Even if recycling is good, reducing demand is always better—and that is where the biggest emissions savings lie
“Recycling’s good, right? We recycle all our scrap, which makes us a green company. So if we cut off even more scrap in manufacturing and send it back for recycling, that makes us even greener, doesn’t it? That’s why we have all those green circles on our marketing brochures…”
Something is not quite right here. And yet this line of thinking does resonate with a casual interpretation of the phrase “circular economy”, so it’s worth unpacking it carefully.
Making new steel and aluminium is emissions intensive. With today’s processes, the metals industry emits around two tonnes of carbon dioxide for every tonne of steel produced, rising to ten to fifteen tonnes for each tonne of aluminium. There are no easy ways to drive these numbers down. Energy is a major cost for both industries, so for over a century managers have pursued every opportunity to improve efficiency—and as a result, they are already very good at it.
Some steel may be produced in future using green hydrogen, but that would require an enormous supply of emissions-free electricity. The aluminium industry may eventually adopt inert anodes and fully decarbonise its electricity supply. But every other sector of the economy wants the same clean electricity. As we replace petrol cars with electric vehicles, and gas boilers with heat pumps, demand for electricity will rise sharply. Over the timescales on which we must act on climate change, we simply will not have enough emissions-free electricity to support metals production at today’s scale.
Recycling offers an important partial solution. Producing metal from scrap requires much less energy than producing it from ore, and for both steel and aluminium, electrically powered recycling processes already account for roughly a third of global production.
Primary metal producers often argue that their metal is “good”, while recycled metal is “poor”. That does not have to be true. Primary producers start with ore and can produce extremely pure liquid metal, which they then alloy to precise specifications. Recyclers, by contrast, start with whatever alloy combinations arrive in their scrap streams. As this material is melted, alloys are mixed together, and some elements are difficult to remove. Without good control of the scrap supply, recycled metal can therefore have less precise composition.
But this outcome is not inevitable. If scrap is clean and carefully sorted by alloy, recycled metal can be just as good as metal made from ore.
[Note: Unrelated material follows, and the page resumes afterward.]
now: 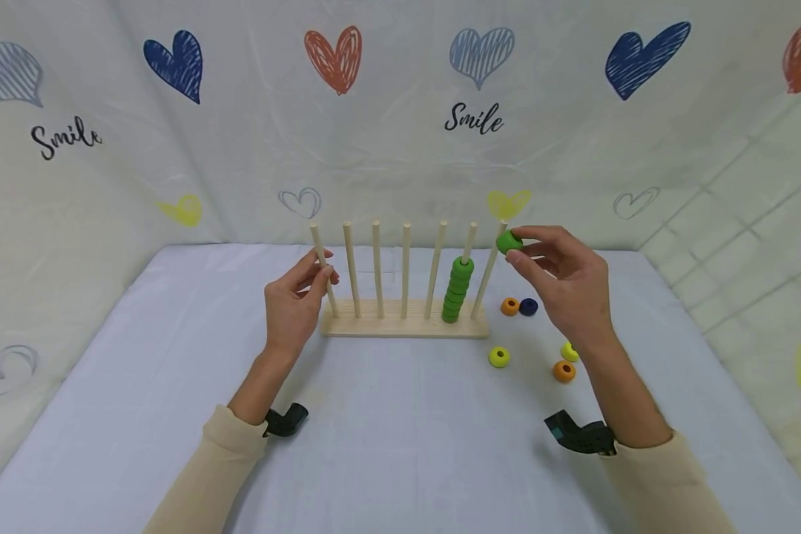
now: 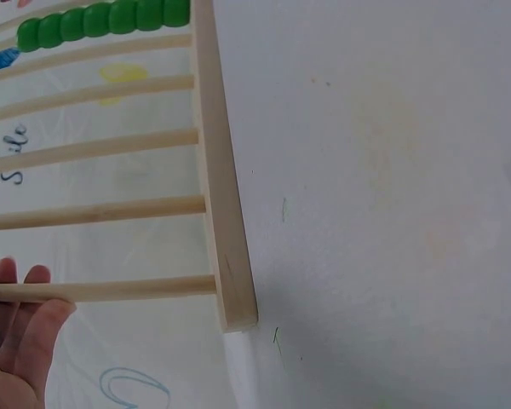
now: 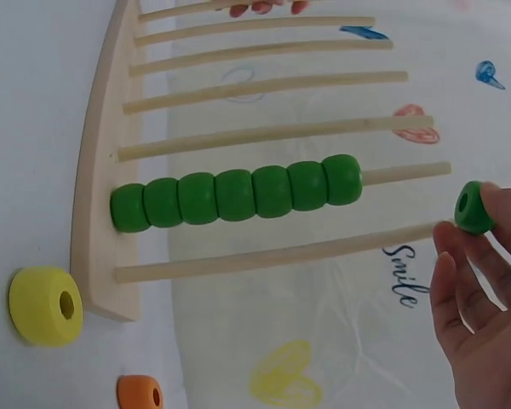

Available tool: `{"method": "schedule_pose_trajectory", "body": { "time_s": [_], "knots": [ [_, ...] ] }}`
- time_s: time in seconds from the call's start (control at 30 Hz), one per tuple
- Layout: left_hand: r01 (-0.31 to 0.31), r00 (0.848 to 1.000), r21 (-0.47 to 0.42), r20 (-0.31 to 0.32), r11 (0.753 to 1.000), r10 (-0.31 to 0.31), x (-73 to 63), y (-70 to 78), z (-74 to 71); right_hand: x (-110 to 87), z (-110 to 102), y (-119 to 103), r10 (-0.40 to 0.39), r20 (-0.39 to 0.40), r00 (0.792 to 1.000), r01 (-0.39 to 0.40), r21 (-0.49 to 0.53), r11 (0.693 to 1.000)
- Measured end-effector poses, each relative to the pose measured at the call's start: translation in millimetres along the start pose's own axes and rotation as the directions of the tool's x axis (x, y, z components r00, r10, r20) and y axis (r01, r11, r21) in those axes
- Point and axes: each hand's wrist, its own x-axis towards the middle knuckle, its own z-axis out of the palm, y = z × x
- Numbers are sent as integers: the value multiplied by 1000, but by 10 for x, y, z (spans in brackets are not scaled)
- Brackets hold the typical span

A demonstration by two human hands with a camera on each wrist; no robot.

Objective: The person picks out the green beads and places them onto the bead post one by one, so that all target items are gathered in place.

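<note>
A wooden peg rack (image 1: 406, 328) with several upright dowels stands on the table. My left hand (image 1: 295, 305) holds its leftmost dowel (image 2: 136, 290) between thumb and fingers. Several green beads (image 3: 235, 195) are stacked on the second dowel from the right. Between thumb and fingertips, my right hand (image 1: 564, 278) pinches one more green bead (image 3: 472, 208), its hole showing in the right wrist view. That bead is up near the top of the rightmost dowel (image 3: 281, 253), which carries no bead.
Right of the rack lie an orange bead (image 1: 510, 306) and a dark blue bead (image 1: 528, 306) side by side. Nearer are a yellow bead (image 1: 498, 357), another orange bead (image 1: 564, 371) and a yellow bead (image 1: 570, 351) partly behind the right forearm. A printed cloth (image 1: 400, 148) hangs behind.
</note>
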Motion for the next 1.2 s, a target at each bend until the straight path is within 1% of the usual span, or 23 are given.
{"method": "schedule_pose_trajectory", "body": {
  "time_s": [0.2,0.4,0.73,0.93,1.2],
  "knots": [
    [4,1000,-12,0,1000,-4,-14,4,-12,14,61,-29,3,-1,1000,-3,10,1000],
    [19,1000,-23,3,1000,-19,-24,0,-10,47,112,-56,-15,2,1000,15,-4,1000],
    [9,1000,-11,6,1000,-9,-7,6,0,120,168,-89,-34,11,999,34,11,999],
    [8,1000,10,1,1000,-8,-4,12,-7,146,205,-101,-24,17,1000,24,29,999],
    [11,1000,6,1,1000,-11,-10,15,-5,167,239,-113,-24,7,1000,24,-11,1000]
  ]
}}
However, it’s worth checking the maths. Suppose we are making a part that weighs 10 kg, and the manufacturing process generates 10 kg of scrap. That requires 20 kg of liquid metal production. If all the scrap is recycled, then 10 kg of that liquid metal comes from ore and 10 kg from recycling.
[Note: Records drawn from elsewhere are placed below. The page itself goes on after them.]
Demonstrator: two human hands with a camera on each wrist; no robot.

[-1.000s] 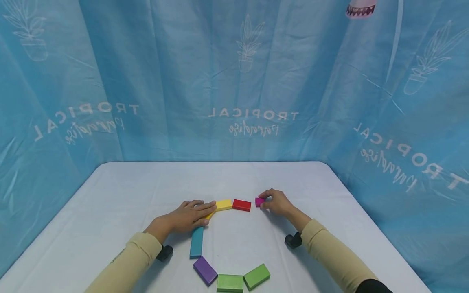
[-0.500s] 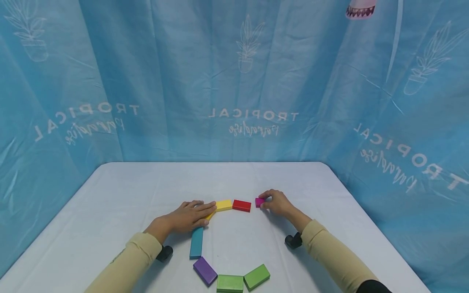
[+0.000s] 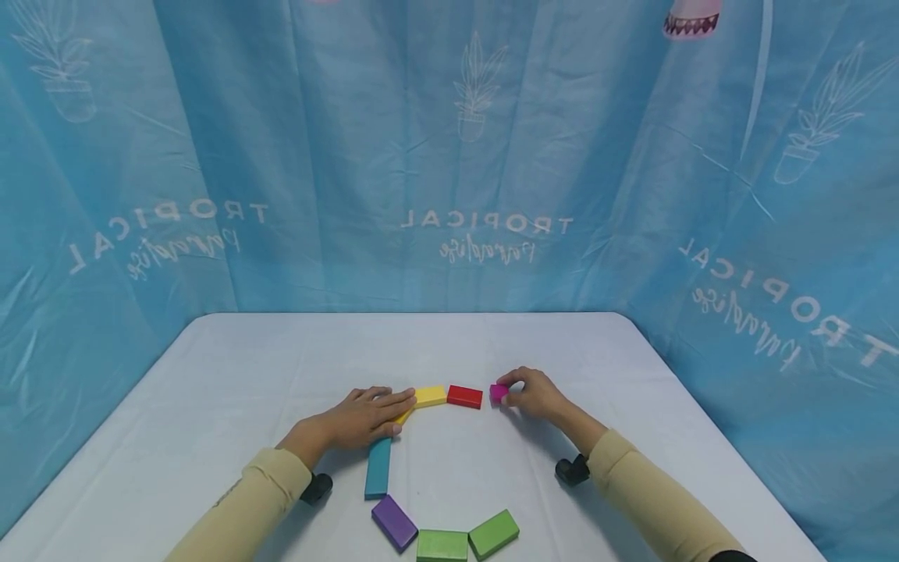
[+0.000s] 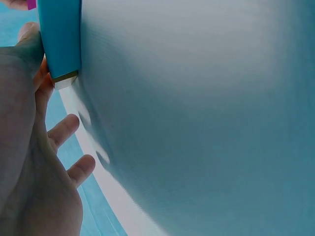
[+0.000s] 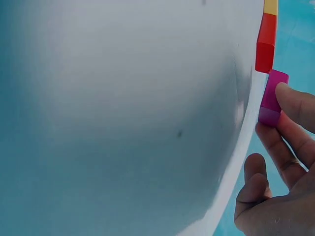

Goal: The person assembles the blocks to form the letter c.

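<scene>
In the head view, my right hand (image 3: 537, 394) pinches a small magenta block (image 3: 498, 393) between thumb and fingers, a short gap right of a red block (image 3: 465, 396). The right wrist view shows the thumb on the magenta block (image 5: 272, 98), near the red block's end. My left hand (image 3: 358, 417) rests with extended fingers over a yellow-orange block (image 3: 404, 417), mostly hidden beneath it. Its fingertips reach the end of a yellow block (image 3: 431, 396), which adjoins the red one. Below the palm lies a blue block (image 3: 378, 468); the left wrist view has the thumb beside it.
Nearer me, a purple block (image 3: 395, 523) and two green blocks, one straight (image 3: 442, 545) and one slanted (image 3: 495, 534), continue the curved row. All lie on a white-covered table (image 3: 281, 351). A blue printed curtain (image 3: 365, 156) surrounds its back and sides.
The magenta block has turned slightly in my right hand's fingers, and the right wrist has shifted a little rightward and down. My left hand stays in place on the blocks.
</scene>
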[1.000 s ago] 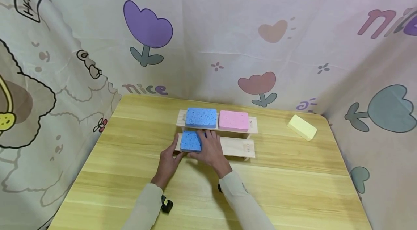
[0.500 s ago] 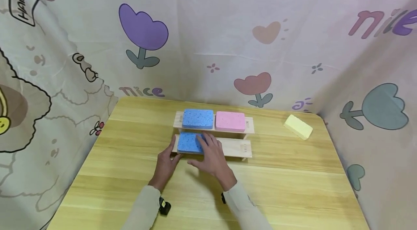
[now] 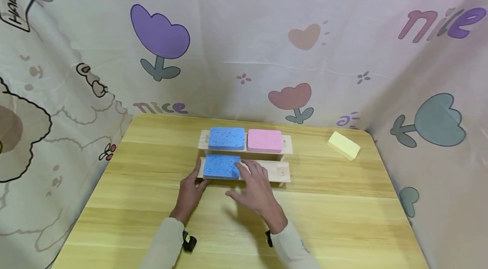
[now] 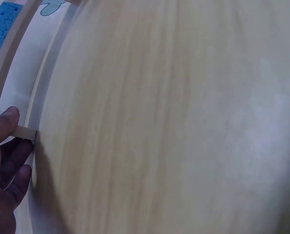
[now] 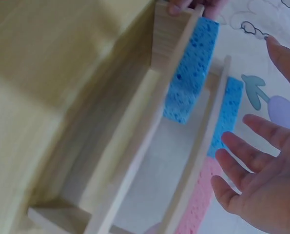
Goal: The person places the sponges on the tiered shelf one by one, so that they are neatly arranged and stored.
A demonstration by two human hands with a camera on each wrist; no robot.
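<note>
A small two-tier wooden rack (image 3: 267, 171) stands on the table. On its lower tier, toward the left end, lies a blue speckled sponge (image 3: 221, 166). The upper tier bears another blue sponge (image 3: 226, 138) and, right of it, a pink sponge (image 3: 264, 140). My left hand (image 3: 189, 191) holds the left end of the lower tier; in the left wrist view its thumb and fingers pinch a wooden leg (image 4: 25, 132). My right hand (image 3: 259, 188) hovers with spread fingers by the lower sponge's right end, and the right wrist view shows nothing in its palm.
A pale yellow sponge (image 3: 343, 145) lies at the table's back right. The wooden table (image 3: 328, 214) meets a patterned cloth (image 3: 228, 27) along its back edge, and the cloth also hangs at both sides.
My right hand has let go of the lower blue sponge and drawn back to the right, uncovering it. My left hand keeps its hold on the rack. The head view has shifted slightly.
</note>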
Now suppose we use DeepForm and reduce the scrap to 2.5 kg. We still need 10 kg of liquid metal from ore, but now only 2.5 kg from recycling. In other words, we have reduced the demand for recycled production—and all its environmental impacts—to a quarter. If any of the scrap sent for recycling is coated (for example, by galvanising), or mixed with other alloys, the benefit is even greater, because additional primary metal is then needed to correct the recycled composition.
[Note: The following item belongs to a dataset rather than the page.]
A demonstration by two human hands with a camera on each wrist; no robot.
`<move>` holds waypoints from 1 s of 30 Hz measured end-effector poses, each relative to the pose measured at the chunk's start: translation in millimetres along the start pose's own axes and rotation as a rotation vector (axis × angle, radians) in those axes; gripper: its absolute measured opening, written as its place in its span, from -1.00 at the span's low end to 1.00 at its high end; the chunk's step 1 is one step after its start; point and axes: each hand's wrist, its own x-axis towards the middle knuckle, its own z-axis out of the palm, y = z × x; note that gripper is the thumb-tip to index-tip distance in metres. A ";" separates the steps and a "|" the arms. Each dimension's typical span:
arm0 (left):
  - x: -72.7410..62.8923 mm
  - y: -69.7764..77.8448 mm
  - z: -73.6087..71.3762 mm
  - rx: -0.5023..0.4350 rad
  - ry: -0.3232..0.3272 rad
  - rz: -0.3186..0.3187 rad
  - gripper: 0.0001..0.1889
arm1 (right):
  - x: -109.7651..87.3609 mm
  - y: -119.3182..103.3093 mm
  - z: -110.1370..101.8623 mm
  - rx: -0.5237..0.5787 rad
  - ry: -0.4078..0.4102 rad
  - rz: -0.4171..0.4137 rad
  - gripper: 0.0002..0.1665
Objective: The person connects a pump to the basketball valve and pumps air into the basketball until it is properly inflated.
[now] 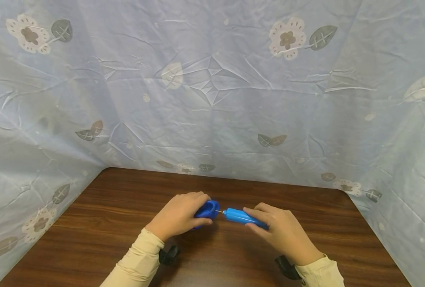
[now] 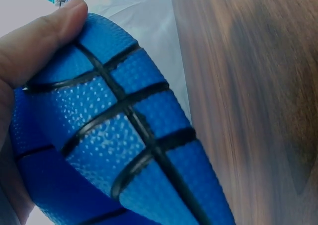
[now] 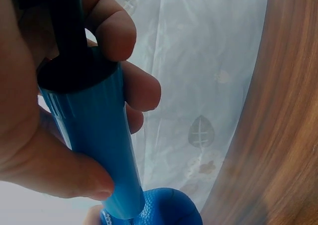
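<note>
My left hand (image 1: 181, 213) holds a small blue basketball (image 1: 209, 209) with black seams; its side is caved in, as if soft with little air. In the left wrist view the thumb presses on the ball's pebbled skin (image 2: 144, 106) near its top. My right hand (image 1: 282, 229) grips a light blue hand pump (image 1: 238, 216) by its barrel, thumb on one side and fingers on the other. A thin metal needle (image 1: 219, 211) runs from the pump's tip to the ball, its end right at the ball's surface. The black plunger (image 3: 69, 26) sticks out of the barrel's rear.
Both hands are over a brown wood-grain table (image 1: 126, 207) with rounded far corners. Pale blue-grey cloth (image 1: 212, 119) with flowers and leaves hangs behind it and along both sides. Black straps (image 1: 169, 255) sit at the wrists, by cream sleeves (image 1: 137, 255).
</note>
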 end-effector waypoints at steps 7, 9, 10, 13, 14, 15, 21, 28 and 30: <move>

The circle implied by the phrase “circular economy” describes how we manage scrap from manufacturing, or material recovered from products at end of life. But both of these are activities we would rather minimise. The most useful metaphor for material efficiency is not a circle, but a long, thin straight line. The best strategy is to use as little material as possible, and to use it for as long as possible.
It is therefore right to say that recycling is good: it delivers lower emissions per tonne of liquid metal than primary production, and at best it can achieve the same quality. But even if recycling is good, reducing demand is always better.
That is what DeepForm offers. By cutting manufacturing scrap at source, it reduces overall demand for metal production and enables OEMs to make the largest possible reduction in the embodied emissions of their metal products.